Questions for you:
- When someone in your organisation says something is “likely” or “probable,” what do they actually mean — a measurable frequency, a personal confidence, or social respectability dressed up as analysis? How can you politely find out?
- Are there situations in your work where “probable” is used to lend authority to what is essentially an opinion? What would change if those assessments had to be expressed as explicit numerical probabilities, and evaluated as part of quarterly reviews?
- How comfortable are you and your colleagues with the idea that some probability estimates are inherently personal — best guesses that should be updated as new information arrives — rather than objective facts?
Organisational applications:
From respectability to arithmetic: the challenge to authority: The story’s historical observation has a direct organisational parallel. Before probability became mathematical, “probable” was the language of experts asserting credibility. A physician’s prognosis was probable because the physician was credible, not because the numbers supported it.
Putting probability on a ledger made it testable: if you say there is a 70% chance of this outcome, that claim can be tested against reality over time. Many organisational probability claims are still operating in the pre-Cardano mode — expressed in language that sounds quantitative but is actually an assertion of credibility. “This project is likely to succeed” said by a senior leader functions as probabilis in the Latin sense, not in the mathematical one. Asking for the number forces a different kind of accountability, reviewing those estimates afterwards doubly so.
The frequentist/Bayesian distinction in practice: The story’s closing distinction between objective and subjective probability matters practically. A frequentist probability — the proportion of times an outcome occurs across many trials — requires data and is in principle verifiable.
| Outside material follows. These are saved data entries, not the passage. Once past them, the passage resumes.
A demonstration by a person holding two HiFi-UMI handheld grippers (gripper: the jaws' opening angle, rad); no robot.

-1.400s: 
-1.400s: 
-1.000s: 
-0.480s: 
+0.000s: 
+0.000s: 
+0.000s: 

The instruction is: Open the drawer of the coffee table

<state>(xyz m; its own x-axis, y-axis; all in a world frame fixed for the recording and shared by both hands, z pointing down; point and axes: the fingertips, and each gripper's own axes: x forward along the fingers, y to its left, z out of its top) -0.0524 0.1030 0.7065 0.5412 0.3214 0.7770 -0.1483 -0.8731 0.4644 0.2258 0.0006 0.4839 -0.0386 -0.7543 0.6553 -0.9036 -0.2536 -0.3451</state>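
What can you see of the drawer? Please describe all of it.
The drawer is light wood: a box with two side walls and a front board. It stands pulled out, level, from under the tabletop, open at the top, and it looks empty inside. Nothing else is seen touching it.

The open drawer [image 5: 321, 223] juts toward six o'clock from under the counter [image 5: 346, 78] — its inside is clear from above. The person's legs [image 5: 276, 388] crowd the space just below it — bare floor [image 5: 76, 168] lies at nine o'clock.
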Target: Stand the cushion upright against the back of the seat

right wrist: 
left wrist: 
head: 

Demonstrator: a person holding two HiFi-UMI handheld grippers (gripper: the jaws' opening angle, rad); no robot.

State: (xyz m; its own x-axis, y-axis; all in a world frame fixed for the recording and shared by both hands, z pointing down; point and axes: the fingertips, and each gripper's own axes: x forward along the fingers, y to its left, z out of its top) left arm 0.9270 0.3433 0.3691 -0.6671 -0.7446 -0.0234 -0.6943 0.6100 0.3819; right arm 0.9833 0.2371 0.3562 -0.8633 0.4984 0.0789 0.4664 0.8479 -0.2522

A Bayesian probability — a quantified personal belief that updates with new evidence — is inherently subjective but can still be calibrated and tested over time. Most organisational probability estimates are Bayesian, whether or not the people making them realise it. The problem arises when Bayesian estimates are presented as if they were frequentist ones — when “I believe there’s a seventy per cent chance” is communicated as “the probability is seventy per cent.” Making the distinction explicit, particularly in risk and forecasting contexts, tends to lead to more honest communication and more appropriate scepticism among the audience.
Calibration as an organisational discipline: The story notes that probability as a personal belief is not immune to accountability: if you consistently say something has a forty per cent chance and it happens ten per cent of the time, you are wrong, and that wrongness is detectable over time. This is the basis of calibration—the practice of assessing whether your probability estimates match actual frequencies.
Organisations that maintain records of probabilistic forecasts and their outcomes develop better-calibrated estimators over time. Those who make probability claims without tracking them allow systematic overconfidence or underconfidence to persist unchallenged. The simple discipline of writing down probability estimates at the time of a decision and reviewing their accuracy retrospectively is more valuable than most formal forecasting training.
Further reading
On the history of probability and the shift from judgement to arithmetic:
Against the Gods: The Remarkable Story of Risk by Peter L. Bernstein. Bernstein’s history of the development of probability and risk covers the conceptual shift the story describes — from probability as social respectability to probability as mathematical calculation — with the historical figures and their contributions treated in accessible detail.
The Unfinished Game: Pascal, Fermat, and the Seventeenth-Century Letter that Made the World Modern by Keith Devlin. Devlin covers the specific moment when probability became formally mathematical, and explains why the shift was so consequential for how uncertainty could be discussed and challenged.
On the frequentist/Bayesian distinction and its practical implications:
The Theory That Would Not Die: How Bayes’ Rule Cracked the Enigma Code, Hunted Down Russian Submarines, and Emerged Triumphant from Two Centuries of Controversy by Sharon Bertsch McGrayne. McGrayne’s account of the history of Bayesian probability covers the philosophical dispute between frequentist and Bayesian interpretations, with practical examples of where the distinction matters — directly relevant to the story’s closing point.
Superforecasting: The Art and Science of Prediction by Philip Tetlock and Dan Gardner. Tetlock’s research on forecasting calibration is the most practical available account of how subjective probability estimates can be made more accurate through explicit tracking and updating — the applied version of the story’s argument.
On probability language, communication, and the gap between perceived and actual confidence:
Noise: A Flaw in Human Judgement by Daniel Kahneman, Olivier Sibony and Cass R. Sunstein. The chapters on communication and calibration cover the gap between how probability language is understood and how it is intended, with evidence for how much variability results from treating vague qualitative terms as shared quantitative concepts.
Thinking in Bets: Making Smarter Decisions When You Don’t Have All the Facts by Annie Duke. Duke’s framework for treating all claims about uncertain outcomes as implicit probability estimates — and for making those estimates explicit so they can be evaluated and updated — is the organisational application of the story’s argument about putting chance on a ledger.